There is a method known in the related art whereby noise is simply removed from an image in the real space, expressed in a single channel band (see patent reference 1). In this method, a high-frequency component signal containing an edge component is extracted through high-pass filter processing executed by using a fixed filter coefficient and the noise component contained in the high-frequency component signal is estimated through nonlinear conversion processing. Adaptive filtering such as a filter processing, which assures higher resolution and has a heavy processing load by using a filter coefficient that changes in correspondence to the image structure, is not executed in this method. However, there is an issue yet to be addressed in the method in that the high-pass-filter size cannot easily be increased without compromising the simplicity of the processing, making it difficult to effectively remove noise occurring over a long cycle.
There is also a method known in the related art whereby noise is removed by using multiple channel band image expressed based upon multi-resolution representation. This method may be realized most simply in conjunction with the coring technology whereby the slight fluctuation component in a high-pass sub-band images generated through multi-resolution transformation is set to zero.

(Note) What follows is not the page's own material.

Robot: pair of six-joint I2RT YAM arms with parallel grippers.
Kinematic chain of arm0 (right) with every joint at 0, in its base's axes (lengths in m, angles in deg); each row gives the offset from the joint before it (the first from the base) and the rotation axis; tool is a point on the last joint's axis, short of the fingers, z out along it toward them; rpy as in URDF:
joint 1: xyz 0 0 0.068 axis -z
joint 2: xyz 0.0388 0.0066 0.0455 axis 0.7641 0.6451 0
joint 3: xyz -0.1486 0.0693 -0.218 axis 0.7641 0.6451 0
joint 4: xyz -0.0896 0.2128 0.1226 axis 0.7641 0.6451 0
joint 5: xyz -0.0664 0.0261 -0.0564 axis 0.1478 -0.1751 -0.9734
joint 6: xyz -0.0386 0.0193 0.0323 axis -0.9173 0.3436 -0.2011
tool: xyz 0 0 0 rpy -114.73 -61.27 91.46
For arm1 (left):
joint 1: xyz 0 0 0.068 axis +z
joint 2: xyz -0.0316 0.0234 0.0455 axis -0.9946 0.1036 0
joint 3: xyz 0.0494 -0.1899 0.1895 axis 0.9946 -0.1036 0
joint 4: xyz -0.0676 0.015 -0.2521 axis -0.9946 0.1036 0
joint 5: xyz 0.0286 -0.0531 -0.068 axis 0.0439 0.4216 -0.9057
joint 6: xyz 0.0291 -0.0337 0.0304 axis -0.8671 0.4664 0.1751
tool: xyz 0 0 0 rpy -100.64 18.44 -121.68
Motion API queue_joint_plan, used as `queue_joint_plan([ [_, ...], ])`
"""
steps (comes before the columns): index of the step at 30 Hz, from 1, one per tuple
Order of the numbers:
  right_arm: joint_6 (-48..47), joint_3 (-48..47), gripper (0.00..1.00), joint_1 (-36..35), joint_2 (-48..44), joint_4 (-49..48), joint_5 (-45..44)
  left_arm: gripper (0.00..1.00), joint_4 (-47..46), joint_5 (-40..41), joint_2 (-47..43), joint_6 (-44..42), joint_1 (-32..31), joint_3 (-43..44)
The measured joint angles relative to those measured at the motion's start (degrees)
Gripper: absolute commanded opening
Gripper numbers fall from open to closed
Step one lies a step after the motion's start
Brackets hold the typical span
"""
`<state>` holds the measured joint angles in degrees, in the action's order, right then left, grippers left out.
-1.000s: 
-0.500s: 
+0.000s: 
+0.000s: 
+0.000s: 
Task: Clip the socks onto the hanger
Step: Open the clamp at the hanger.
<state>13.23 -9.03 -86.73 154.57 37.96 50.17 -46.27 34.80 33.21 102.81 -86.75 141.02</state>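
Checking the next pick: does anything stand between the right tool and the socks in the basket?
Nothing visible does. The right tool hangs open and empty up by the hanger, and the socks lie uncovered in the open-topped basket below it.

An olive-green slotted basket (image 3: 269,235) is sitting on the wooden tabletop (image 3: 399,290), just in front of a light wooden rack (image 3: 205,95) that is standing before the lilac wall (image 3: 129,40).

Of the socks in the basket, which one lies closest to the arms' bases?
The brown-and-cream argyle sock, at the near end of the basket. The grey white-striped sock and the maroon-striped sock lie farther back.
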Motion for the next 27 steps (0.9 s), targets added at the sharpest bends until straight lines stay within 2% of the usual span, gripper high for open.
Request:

Patent reference 2 discloses a nonlinear coring technology through which the coring operation is executed so as to achieve a gradual characteristics curve instead of through threshold value processing.
While patent reference 1, too, describes an example in which the real space processing is adopted in conjunction with multi-resolution representation, the technology disclosed in patent reference 1 is basically equivalent to a high-pass sub-band nonlinear coring processing technology. Namely, it teaches a technology whereby the operation for generating a high-pass component in the real space processing is replaced by high-pass sub-band image generation achieved through the multi-resolution transformation, which ultimately is simply an example of a variation of processing for coring the high-pass sub-band images.
In the high-pass sub-band coring processing executed on the multi-resolution images, noise is removed simply based upon the value of the sub-band coefficient itself. Since this noise removal processing is not by any means high-definition noise removal processing, the resulting image quality is hardly ideal. This issue is addressed in patent reference 3 and patent reference 4, each disclosing a technology whereby noise removal processing is executed by correcting the sub-band coefficient based upon the high-pass sub-band coefficient and nearby sub-band coefficients instead of using the high-pass sub-band coefficient alone so as to improve the image quality.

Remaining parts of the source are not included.